Problem statement: Pictures stay out; please output the remaining data exactly.

Data section:
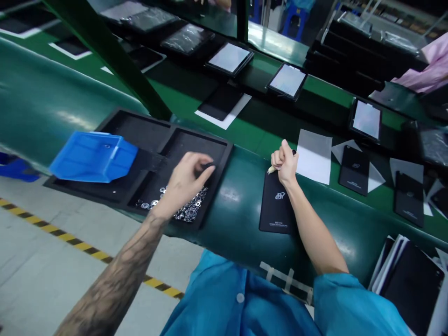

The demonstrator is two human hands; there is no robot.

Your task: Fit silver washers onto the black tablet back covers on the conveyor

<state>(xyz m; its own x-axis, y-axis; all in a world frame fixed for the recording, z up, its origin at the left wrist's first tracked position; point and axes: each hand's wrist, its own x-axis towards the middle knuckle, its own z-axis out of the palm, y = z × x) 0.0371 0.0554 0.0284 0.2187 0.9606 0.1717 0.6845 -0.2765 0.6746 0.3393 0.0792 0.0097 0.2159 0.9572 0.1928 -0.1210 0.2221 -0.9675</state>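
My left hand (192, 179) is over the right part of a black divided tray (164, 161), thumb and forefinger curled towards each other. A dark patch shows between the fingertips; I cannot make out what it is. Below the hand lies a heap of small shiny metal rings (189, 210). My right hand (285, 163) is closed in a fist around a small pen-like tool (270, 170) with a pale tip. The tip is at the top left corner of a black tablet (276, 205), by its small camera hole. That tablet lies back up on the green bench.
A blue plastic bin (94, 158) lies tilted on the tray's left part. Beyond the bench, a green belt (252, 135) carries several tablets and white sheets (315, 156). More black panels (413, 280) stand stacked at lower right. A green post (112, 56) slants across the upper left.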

Answer box:
The demonstrator is two human hands; there is no robot.

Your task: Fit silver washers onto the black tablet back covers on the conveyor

<state>(xyz m; its own x-axis, y-axis; all in a world frame fixed for the recording, z up, its origin at the left wrist's first tracked position; point and axes: each hand's wrist, its own x-axis towards the middle knuckle, its own z-axis out of the palm, y = z × x) 0.0371 0.0554 0.0284 0.2187 0.9606 0.1717 0.6845 -0.2765 0.6746 0.3393 0.0792 0.0097 0.2159 0.9572 0.1928 -0.1210 0.2221 -0.9675</state>
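My left hand (192, 179) is over the right part of a black divided tray (164, 161), thumb and forefinger curled towards each other. A dark patch shows between the fingertips; I cannot make out what it is. Below the hand lies a heap of small shiny metal rings (189, 210). My right hand (285, 163) is closed in a fist around a small pen-like tool (270, 170) with a pale tip. The tip is at the top left corner of a black tablet (276, 205), by its small camera hole. That tablet lies back up on the green bench.
A blue plastic bin (94, 158) lies tilted on the tray's left part. Beyond the bench, a green belt (252, 135) carries several tablets and white sheets (315, 156). More black panels (413, 280) stand stacked at lower right. A green post (112, 56) slants across the upper left.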

No further work remains on this exercise.